Structural Characterization of Apo hGRX5 by Solution NMR.
Standard 1H-detected triple-resonance NMR experiments for backbone resonance assignment were recorded on 0.5–1 mM 13C, 15N-labeled samples of apo hGRX5 at 298K. The side chain assignment of apo hGRX5 was performed using total correlation spectroscopy- and NOESY-based NMR experiments following standard procedures. All NMR data were processed using the Topspin software package and were analyzed with the program CARA (http://cara.nmr-software.org/portal/). Secondary structure analysis has been performed by TALOS+ (37). Structure calculations of apo hGRX5 were performed with the software package UNIO (ATNOS/CANDID/CYANA) (38). The 20 conformers with the lowest residual target function values were subjected to restrained energy minimization in explicit water with the program AMBER 12 (39, 40). The quality of the structures was evaluated by the programs PSVS and iCing.
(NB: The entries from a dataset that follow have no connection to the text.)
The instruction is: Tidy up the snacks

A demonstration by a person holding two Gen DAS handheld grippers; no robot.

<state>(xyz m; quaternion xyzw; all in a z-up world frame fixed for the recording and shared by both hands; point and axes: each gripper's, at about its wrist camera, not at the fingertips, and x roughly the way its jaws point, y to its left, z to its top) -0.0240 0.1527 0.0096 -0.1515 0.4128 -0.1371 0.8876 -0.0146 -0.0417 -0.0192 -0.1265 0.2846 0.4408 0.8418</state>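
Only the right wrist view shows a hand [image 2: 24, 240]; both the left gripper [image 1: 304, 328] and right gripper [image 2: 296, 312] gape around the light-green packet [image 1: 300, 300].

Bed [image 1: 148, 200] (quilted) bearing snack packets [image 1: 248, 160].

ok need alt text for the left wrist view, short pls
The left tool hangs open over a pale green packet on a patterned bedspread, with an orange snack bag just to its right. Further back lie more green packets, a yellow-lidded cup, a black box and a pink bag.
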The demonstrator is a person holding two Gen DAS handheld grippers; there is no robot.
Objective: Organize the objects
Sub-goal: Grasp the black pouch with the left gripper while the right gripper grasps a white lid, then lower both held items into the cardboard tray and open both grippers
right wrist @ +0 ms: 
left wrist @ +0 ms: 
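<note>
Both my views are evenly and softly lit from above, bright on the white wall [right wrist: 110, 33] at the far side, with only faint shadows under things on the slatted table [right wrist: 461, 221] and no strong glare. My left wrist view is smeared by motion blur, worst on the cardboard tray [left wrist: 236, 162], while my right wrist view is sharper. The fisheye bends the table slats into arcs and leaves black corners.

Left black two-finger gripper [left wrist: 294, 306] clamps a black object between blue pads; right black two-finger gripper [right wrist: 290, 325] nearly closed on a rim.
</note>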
The conformational and energetic analysis of the final restrained energy minimized family of 20 conformers of apo hGRX5 are reported in Table S2.
Structural Characterization of Holo hGRX5 by Solution NMR.
One-dimensional 1H paramagnetic NMR spectra of 1 mM holo hGRX5 [in D2O, 50 mM phosphate buffer (pH 7.0), 5 mM GSH, and 5 mM DTT] were recorded at 298 K on a Bruker Avance 600-MHz spectrometer, equipped with a selective 1H probe head (SEL 1H 5 mm), to detect Hα and Hβ signals of the iron ligands. These spectra were acquired by means of the super-WEFT sequence with a recycle time of 50 ms. One-dimensional 13C paramagnetic NMR experiments were performed to detect CO, Cα, and Cβ signals of the iron ligands (41) on a Bruker Avance 700-MHz spectrometer equipped with a triple resonance cryoprobe with an inner coil optimized to detect 13C resonance (TXO), operating at 175 MHz 13C Larmor frequency; 49,152 scans were acquired over a 100-kHz spectral window (carrier frequency at 100 ppm), using 20 ms and 250 ms as acquisition and recycle delays, respectively. Four fast-relaxing signals, with similar signal intensities, were observed at 215, 212, 145, and 105 ppm, whose T1 values were obtained from inversion recovery 13C experiments (Fig. S2). Six 1D experiments were performed, using the experimental conditions described above, with 2, 5, 10, 20, 40, and 60 ms as variable delay.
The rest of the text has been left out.